■ The task ■
You are asked to copy the entire listing exactly, apart from its pictures.

■ Data shown ■
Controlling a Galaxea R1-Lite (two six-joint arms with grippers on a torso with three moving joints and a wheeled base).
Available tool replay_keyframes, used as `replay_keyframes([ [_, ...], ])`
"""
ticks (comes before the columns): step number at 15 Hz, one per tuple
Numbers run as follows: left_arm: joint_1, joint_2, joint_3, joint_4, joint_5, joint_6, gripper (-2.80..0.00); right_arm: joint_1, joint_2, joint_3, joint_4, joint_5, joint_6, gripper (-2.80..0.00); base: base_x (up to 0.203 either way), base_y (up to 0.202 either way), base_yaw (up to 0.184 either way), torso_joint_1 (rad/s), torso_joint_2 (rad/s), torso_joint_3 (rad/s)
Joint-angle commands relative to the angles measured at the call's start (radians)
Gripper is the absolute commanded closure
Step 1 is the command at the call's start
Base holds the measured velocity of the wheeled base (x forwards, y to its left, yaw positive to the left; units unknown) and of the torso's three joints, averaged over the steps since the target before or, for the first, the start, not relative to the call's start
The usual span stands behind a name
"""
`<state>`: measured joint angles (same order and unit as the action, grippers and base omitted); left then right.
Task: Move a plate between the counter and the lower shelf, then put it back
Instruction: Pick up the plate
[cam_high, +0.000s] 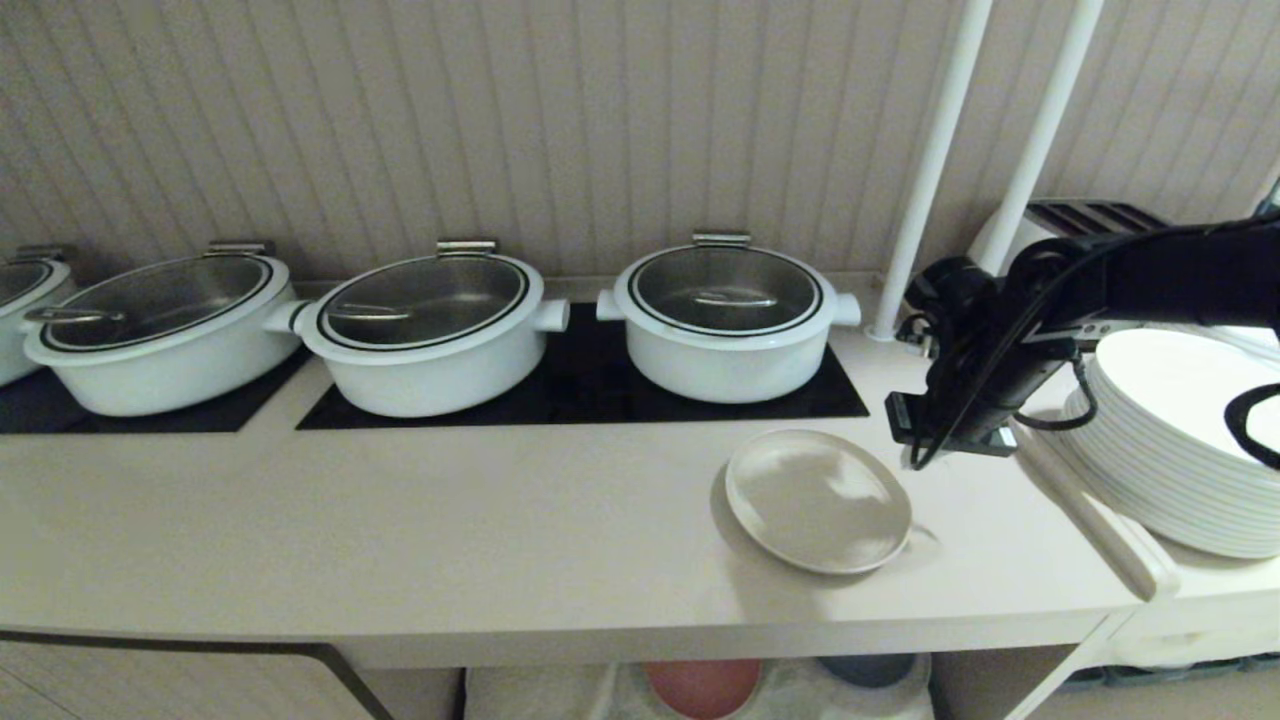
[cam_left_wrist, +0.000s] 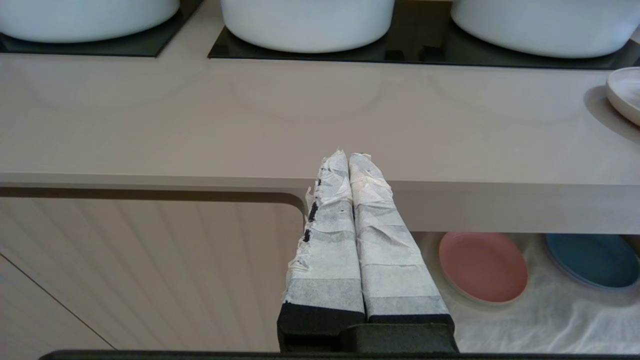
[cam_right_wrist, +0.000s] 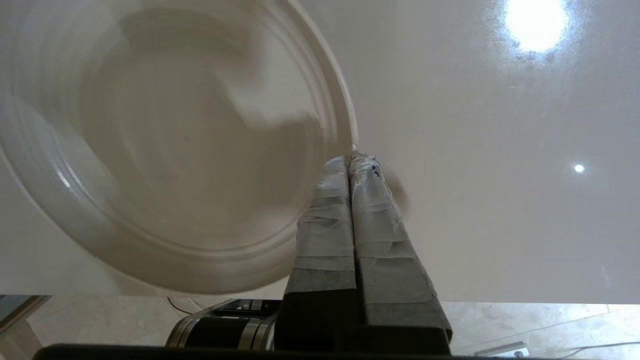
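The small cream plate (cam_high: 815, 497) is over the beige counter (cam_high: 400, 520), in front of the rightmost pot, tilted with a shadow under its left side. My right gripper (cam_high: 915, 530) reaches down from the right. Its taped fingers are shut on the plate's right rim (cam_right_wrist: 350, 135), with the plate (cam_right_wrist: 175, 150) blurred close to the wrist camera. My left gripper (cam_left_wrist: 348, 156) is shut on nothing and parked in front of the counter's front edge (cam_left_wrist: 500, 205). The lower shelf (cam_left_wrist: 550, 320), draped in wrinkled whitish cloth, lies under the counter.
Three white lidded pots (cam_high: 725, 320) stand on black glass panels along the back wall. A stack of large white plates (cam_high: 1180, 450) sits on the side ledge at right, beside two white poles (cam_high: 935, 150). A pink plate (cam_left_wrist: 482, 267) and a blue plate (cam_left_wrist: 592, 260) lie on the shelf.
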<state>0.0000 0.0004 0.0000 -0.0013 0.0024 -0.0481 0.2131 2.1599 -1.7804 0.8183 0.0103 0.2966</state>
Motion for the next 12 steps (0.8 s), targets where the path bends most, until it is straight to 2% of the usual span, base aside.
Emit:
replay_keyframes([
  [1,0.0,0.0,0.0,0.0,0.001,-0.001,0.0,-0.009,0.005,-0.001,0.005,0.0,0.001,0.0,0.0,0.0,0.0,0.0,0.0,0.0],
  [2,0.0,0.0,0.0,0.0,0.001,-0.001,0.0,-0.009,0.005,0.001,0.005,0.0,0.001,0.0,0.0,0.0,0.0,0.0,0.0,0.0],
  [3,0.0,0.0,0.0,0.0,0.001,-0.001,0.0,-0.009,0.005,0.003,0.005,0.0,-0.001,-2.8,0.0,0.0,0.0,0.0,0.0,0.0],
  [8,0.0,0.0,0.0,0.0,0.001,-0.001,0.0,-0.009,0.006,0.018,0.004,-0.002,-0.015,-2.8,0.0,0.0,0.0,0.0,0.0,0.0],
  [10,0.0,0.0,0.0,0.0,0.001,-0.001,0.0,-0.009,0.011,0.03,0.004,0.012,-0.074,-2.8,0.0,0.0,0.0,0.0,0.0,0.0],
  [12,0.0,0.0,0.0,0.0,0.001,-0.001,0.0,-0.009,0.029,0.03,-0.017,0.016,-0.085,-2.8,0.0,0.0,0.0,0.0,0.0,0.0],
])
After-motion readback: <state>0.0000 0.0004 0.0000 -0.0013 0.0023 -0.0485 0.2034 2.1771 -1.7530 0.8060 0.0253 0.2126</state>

■ Exercise output ■
Controlling a Galaxea R1-Lite (two six-joint arms with grippers on a torso with three moving joints and a wheeled base).
Available tool replay_keyframes, used as `replay_keyframes([ [_, ...], ])`
"""
ticks (comes before the columns): step number at 15 Hz, one per tuple
Numbers run as follows: left_arm: joint_1, joint_2, joint_3, joint_4, joint_5, joint_6, gripper (-2.80..0.00); right_arm: joint_1, joint_2, joint_3, joint_4, joint_5, joint_6, gripper (-2.80..0.00); base: base_x (up to 0.203 either way), base_y (up to 0.202 either way), base_yaw (up to 0.184 either way), torso_joint_1 (rad/s), torso_joint_2 (rad/s), torso_joint_3 (rad/s)
Joint-angle commands relative to the angles measured at the call's start (radians)
Gripper is the absolute commanded closure
Step 1 is the command at the call's start
Base holds the measured velocity of the wheeled base (x forwards, y to its left, yaw positive to the left; units unknown) and of the torso's three joints, averaged over the steps since the target before or, for the first, the start, not relative to the call's start
The usual span stands behind a name
"""
`<state>`: measured joint angles (same order and unit as the action, grippers and base omitted); left then right.
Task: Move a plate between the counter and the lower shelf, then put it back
Instruction: Pick up the plate
[cam_high, +0.000s] 
[cam_left_wrist, +0.000s] 
[cam_right_wrist, +0.000s] 
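The small cream plate (cam_high: 815, 497) is over the beige counter (cam_high: 400, 520), in front of the rightmost pot, tilted with a shadow under its left side. My right gripper (cam_high: 915, 530) reaches down from the right. Its taped fingers are shut on the plate's right rim (cam_right_wrist: 350, 135), with the plate (cam_right_wrist: 175, 150) blurred close to the wrist camera. My left gripper (cam_left_wrist: 348, 156) is shut on nothing and parked in front of the counter's front edge (cam_left_wrist: 500, 205). The lower shelf (cam_left_wrist: 550, 320), draped in wrinkled whitish cloth, lies under the counter.
Three white lidded pots (cam_high: 725, 320) stand on black glass panels along the back wall. A stack of large white plates (cam_high: 1180, 450) sits on the side ledge at right, beside two white poles (cam_high: 935, 150). A pink plate (cam_left_wrist: 482, 267) and a blue plate (cam_left_wrist: 592, 260) lie on the shelf.
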<state>0.0000 0.0004 0.0000 -0.0013 0.0024 -0.0481 0.2131 2.1599 -1.7804 0.8183 0.0103 0.2966</state>
Motion for the next 12 steps (0.8 s), targets where the path bends most, until it is straight to 2% of the usual span, base aside.
Emit:
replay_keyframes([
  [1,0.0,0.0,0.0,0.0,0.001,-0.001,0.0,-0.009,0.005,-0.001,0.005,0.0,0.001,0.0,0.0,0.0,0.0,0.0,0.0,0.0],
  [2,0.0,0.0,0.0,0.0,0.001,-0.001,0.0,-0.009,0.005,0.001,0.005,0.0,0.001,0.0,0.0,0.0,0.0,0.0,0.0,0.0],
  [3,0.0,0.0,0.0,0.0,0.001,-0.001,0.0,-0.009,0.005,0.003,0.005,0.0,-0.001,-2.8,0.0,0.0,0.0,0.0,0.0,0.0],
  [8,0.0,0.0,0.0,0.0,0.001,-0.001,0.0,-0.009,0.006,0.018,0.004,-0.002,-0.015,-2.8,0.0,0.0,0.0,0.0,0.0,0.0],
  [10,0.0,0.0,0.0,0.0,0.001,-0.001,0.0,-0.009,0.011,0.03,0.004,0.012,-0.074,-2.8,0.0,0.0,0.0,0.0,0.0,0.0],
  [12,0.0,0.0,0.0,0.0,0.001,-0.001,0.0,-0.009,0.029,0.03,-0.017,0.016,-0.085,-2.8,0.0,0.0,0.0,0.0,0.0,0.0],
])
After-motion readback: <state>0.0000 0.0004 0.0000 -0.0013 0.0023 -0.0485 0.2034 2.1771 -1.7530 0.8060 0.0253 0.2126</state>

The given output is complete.